*YOUR OBJECTIVE*: Word for word, return the entries listed below.

*DATASET RECORDS*:
::::::

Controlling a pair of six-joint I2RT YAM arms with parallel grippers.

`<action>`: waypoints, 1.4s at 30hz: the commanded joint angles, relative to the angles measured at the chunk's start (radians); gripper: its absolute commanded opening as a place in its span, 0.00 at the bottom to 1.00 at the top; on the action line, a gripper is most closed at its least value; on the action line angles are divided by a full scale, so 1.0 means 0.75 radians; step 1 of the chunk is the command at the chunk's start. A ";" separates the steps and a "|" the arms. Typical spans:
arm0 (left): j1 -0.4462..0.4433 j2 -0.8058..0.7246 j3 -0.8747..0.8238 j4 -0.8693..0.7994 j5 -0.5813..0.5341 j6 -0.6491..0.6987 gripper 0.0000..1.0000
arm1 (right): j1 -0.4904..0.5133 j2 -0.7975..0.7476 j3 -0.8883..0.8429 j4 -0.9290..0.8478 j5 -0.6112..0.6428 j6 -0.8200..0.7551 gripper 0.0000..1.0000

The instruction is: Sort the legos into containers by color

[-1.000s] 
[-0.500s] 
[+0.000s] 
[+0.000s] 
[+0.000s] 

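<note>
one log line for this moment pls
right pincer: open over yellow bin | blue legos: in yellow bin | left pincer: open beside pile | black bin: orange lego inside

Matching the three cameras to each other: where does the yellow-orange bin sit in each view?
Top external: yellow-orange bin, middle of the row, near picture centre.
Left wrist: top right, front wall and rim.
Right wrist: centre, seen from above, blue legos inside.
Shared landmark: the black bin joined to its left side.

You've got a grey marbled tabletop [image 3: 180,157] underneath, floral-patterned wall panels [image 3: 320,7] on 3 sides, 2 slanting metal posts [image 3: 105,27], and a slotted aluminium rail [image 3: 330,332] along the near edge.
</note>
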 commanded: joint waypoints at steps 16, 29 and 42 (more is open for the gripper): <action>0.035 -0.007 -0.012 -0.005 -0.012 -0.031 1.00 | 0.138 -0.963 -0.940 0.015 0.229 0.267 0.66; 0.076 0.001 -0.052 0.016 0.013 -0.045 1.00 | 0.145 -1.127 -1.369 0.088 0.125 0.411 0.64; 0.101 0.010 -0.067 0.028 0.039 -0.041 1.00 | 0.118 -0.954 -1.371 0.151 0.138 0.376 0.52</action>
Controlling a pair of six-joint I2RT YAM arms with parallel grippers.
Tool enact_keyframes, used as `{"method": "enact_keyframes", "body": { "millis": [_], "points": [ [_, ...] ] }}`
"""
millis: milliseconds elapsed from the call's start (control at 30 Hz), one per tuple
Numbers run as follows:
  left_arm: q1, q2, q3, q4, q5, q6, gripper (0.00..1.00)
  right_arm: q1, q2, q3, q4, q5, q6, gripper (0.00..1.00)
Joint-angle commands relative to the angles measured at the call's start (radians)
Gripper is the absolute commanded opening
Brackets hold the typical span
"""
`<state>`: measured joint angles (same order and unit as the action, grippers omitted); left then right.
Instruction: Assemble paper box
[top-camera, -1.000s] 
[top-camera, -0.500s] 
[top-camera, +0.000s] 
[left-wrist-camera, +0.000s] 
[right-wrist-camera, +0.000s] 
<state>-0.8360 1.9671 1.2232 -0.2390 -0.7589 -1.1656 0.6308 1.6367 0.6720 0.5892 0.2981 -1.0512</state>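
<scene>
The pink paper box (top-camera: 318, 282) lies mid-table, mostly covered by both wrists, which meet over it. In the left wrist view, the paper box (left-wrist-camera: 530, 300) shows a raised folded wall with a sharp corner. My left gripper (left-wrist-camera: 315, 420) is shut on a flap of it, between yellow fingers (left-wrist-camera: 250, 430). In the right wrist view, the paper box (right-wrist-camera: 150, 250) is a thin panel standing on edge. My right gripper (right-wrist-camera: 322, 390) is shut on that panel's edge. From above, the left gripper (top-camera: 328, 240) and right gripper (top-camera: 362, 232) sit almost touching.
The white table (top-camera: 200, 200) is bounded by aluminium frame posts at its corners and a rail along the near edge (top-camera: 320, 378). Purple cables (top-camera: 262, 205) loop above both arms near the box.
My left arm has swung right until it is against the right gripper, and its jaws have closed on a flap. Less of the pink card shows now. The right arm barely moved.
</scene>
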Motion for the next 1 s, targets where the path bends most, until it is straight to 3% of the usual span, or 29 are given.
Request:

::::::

*RESPONSE TO THE EXERCISE*:
Controlling a pair of six-joint I2RT YAM arms with parallel grippers.

`<action>`: waypoints, 1.4s at 30hz: the commanded joint angles, relative to the angles measured at the chunk's start (radians); gripper: its absolute commanded opening as a place in its span, 0.00 at the bottom to 1.00 at the top; on the action line, a gripper is most closed at its least value; on the action line angles are divided by a full scale, so 1.0 means 0.75 radians; step 1 of the chunk is the command at the chunk's start. A ";" separates the steps and a "|" the arms. Typical spans:
arm0 (left): j1 -0.4462..0.4433 j2 -0.8058..0.7246 j3 -0.8747..0.8238 j4 -0.8693..0.7994 j5 -0.5813..0.5341 j6 -0.6491..0.6987 gripper 0.0000..1.0000
arm1 (right): j1 -0.4904..0.5133 j2 -0.7975..0.7476 j3 -0.8883..0.8429 j4 -0.9290..0.8478 j5 -0.6112..0.6428 j6 -0.8200..0.7551 gripper 0.0000..1.0000

The instruction is: Sort the legos into containers by color

[-1.000s] 
[-0.500s] 
[+0.000s] 
[+0.000s] 
[+0.000s] 

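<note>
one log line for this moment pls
right pincer: open over yellow bin | blue legos: in yellow bin | left pincer: open beside pile | black bin: orange lego inside

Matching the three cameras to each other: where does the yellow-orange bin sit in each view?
Top external: yellow-orange bin, middle of the row, near picture centre.
Left wrist: top right, front wall and rim.
Right wrist: centre, seen from above, blue legos inside.
Shared landmark: the black bin joined to its left side.

You've got a grey marbled tabletop [image 3: 180,157] underneath, floral-patterned wall panels [image 3: 320,7] on 3 sides, 2 slanting metal posts [image 3: 105,27], and a slotted aluminium rail [image 3: 330,332] along the near edge.
</note>
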 commanded: joint waypoints at steps 16, 29 and 42 (more is open for the gripper): <action>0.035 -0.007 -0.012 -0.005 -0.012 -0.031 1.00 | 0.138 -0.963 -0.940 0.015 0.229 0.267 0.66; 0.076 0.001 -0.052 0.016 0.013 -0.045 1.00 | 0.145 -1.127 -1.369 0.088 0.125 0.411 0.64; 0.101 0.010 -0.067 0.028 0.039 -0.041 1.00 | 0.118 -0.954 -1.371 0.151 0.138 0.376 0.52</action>
Controlling a pair of six-joint I2RT YAM arms with parallel grippers.
Tool enact_keyframes, used as `{"method": "enact_keyframes", "body": { "millis": [_], "points": [ [_, ...] ] }}`
"""
millis: milliseconds elapsed from the call's start (control at 30 Hz), one per tuple
Numbers run as follows:
  left_arm: q1, q2, q3, q4, q5, q6, gripper (0.00..1.00)
  right_arm: q1, q2, q3, q4, q5, q6, gripper (0.00..1.00)
Joint-angle commands relative to the angles measured at the call's start (radians)
Gripper is the absolute commanded opening
Brackets hold the typical span
"""
`<state>`: measured joint angles (same order and unit as the action, grippers omitted); left then right.
Instruction: Assemble paper box
[top-camera, -1.000s] 
[top-camera, -0.500s] 
[top-camera, +0.000s] 
[left-wrist-camera, +0.000s] 
[right-wrist-camera, +0.000s] 
<state>-0.8360 1.9671 1.2232 -0.2390 -0.7589 -1.1656 0.6308 1.6367 0.6720 0.5892 0.2981 -1.0512</state>
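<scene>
The pink paper box (top-camera: 318, 282) lies mid-table, mostly covered by both wrists, which meet over it. In the left wrist view, the paper box (left-wrist-camera: 530, 300) shows a raised folded wall with a sharp corner. My left gripper (left-wrist-camera: 315, 420) is shut on a flap of it, between yellow fingers (left-wrist-camera: 250, 430). In the right wrist view, the paper box (right-wrist-camera: 150, 250) is a thin panel standing on edge. My right gripper (right-wrist-camera: 322, 390) is shut on that panel's edge. From above, the left gripper (top-camera: 328, 240) and right gripper (top-camera: 362, 232) sit almost touching.
The white table (top-camera: 200, 200) is bounded by aluminium frame posts at its corners and a rail along the near edge (top-camera: 320, 378). Purple cables (top-camera: 262, 205) loop above both arms near the box.
My left arm has swung right until it is against the right gripper, and its jaws have closed on a flap. Less of the pink card shows now. The right arm barely moved.
</scene>
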Motion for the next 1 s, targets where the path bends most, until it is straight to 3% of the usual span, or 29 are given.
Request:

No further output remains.